People pleasing is rampant in society as most of us learned it as a necessary and normal survival strategy in childhood to ensure we were safe, got our needs met, and were loved by our parents. We learned to pay attention to and read the energy of the adult caregivers who were responsible for us. We did our best to be pleasing to them so that they would love us, keep us safe, feed us, and let us stay within the family. Ultimately, we wanted to avoid being rejected and abandoned. As much as these strategies may have helped us survive in childhood, they don’t serve us well as we move into adulthood. Ideally, as we grow into healthy mature adults, we learn more secure interdependent ways of relating and communicating with friends, family, intimate partners, and colleagues. If not, we either rebel against this learned behavior as an adult and lean towards hyper-independent and avoidant behavior, or continue to use people pleasing and codependent behavior as an ineffective strategy of trying to prove we are good enough and worthy of love. This indirect and inauthentic method of giving and receiving love leaves us feeling unseen, unsatisfied, and often resentful as well. Knowing our true inherent worth, becoming aware of our legitimate wants and needs, learning to communicate directly and effectively, and being prepared to manage and repair the inevitable conflict that arises in any human relationship will allow a people pleaser to become empowered to develop genuine connection in relationships. Learning to be present with and alchemize the emotions that arise when our Fight-Flight-Fawn-Freeze Response is activated so that we can be present with our own needs is critical for a people pleaser to be able to improve both their personal and professional lives.
How does people-pleasing behavior impact personal relationships?

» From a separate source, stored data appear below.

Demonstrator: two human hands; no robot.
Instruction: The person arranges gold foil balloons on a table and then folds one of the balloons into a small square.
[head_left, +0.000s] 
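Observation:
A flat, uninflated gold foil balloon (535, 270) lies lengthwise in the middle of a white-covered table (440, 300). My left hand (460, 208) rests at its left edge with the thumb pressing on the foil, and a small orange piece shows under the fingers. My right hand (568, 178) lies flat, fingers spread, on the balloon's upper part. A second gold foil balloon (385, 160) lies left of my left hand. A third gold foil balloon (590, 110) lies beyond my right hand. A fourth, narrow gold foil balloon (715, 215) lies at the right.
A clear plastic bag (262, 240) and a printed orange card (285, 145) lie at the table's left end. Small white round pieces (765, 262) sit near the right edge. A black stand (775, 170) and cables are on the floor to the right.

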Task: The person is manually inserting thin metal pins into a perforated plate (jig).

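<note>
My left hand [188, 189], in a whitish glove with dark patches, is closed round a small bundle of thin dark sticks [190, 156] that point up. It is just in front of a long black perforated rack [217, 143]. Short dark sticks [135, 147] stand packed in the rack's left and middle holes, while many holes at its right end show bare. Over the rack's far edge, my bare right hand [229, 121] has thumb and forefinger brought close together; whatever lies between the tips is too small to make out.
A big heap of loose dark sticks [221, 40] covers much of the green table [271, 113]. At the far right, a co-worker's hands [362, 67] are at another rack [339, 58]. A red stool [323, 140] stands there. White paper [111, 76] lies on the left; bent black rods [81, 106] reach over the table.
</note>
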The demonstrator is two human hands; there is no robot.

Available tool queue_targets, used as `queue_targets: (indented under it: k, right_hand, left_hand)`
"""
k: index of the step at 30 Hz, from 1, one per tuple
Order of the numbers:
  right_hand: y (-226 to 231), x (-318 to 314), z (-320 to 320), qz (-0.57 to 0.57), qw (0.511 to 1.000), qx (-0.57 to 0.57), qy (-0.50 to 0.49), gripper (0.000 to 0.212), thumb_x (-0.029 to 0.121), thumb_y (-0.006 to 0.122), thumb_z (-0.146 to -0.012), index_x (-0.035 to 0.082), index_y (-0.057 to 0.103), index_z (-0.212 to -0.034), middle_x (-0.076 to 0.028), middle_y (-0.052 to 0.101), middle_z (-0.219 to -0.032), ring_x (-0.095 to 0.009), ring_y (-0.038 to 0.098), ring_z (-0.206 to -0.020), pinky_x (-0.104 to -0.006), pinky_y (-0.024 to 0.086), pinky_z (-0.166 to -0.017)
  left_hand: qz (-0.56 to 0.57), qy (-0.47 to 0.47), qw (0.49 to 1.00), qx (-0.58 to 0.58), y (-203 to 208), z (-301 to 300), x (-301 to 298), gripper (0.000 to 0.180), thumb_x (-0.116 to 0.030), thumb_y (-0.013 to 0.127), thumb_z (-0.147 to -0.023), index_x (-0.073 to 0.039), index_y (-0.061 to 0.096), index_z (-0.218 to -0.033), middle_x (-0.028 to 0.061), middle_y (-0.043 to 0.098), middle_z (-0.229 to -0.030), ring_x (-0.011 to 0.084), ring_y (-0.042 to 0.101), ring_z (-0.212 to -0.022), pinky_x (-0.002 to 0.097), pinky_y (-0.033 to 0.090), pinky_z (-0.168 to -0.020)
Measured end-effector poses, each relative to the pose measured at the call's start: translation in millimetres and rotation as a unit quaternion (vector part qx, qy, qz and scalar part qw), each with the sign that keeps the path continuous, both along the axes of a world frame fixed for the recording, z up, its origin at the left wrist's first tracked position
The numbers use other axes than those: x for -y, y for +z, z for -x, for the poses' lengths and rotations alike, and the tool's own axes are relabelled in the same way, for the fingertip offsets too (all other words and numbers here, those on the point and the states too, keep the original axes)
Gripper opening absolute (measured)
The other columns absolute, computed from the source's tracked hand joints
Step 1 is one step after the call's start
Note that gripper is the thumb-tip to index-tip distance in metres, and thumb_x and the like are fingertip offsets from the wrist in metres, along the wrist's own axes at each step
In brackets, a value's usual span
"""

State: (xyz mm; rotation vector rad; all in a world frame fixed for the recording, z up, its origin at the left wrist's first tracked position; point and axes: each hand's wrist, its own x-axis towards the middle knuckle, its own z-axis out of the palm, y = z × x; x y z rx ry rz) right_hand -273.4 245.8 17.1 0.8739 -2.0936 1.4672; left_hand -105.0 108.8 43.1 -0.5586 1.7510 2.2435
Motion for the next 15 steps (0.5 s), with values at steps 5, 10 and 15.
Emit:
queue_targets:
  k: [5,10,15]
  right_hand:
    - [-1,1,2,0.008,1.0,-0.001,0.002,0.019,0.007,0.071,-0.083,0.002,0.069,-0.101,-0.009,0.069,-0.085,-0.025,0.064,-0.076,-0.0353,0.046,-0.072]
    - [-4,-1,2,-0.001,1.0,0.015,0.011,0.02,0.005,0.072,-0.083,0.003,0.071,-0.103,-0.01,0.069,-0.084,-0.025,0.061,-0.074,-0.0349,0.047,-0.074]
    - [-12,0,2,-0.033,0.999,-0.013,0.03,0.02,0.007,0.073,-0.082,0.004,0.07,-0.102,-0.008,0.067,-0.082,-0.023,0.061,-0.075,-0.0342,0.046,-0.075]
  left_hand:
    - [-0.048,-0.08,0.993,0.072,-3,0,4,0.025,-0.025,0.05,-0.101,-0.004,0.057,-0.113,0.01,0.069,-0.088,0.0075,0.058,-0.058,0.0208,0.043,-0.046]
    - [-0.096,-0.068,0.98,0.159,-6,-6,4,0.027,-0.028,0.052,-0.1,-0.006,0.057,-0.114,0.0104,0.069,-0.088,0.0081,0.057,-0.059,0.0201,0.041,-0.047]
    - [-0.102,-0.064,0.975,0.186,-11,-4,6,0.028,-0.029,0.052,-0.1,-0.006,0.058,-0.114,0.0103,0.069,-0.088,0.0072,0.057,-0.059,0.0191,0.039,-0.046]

We are very aware of the overt harm that is done in relationships when there is abuse, whether it be physical, emotional, psychological, or sexual. We are starting to become more aware of the unconscious damage that occurs when people self-abandon by people pleasing or codependency. People pleasing teaches us to subvert our thoughts, feelings, wants, and needs as we lack the self-esteem necessary to speak truth to our parents, siblings, partners, friends, and children. This leads to dishonest inauthentic relationships because we are not showing up in relationships as our true selves. How can someone truly love you if they don’t even know the real you? We claim we want to be fully seen, heard, understood, accepted, and loved — yet people can only love us to the degree that we know and love and express ourselves.
How does people-pleasing behavior impact professional relationships?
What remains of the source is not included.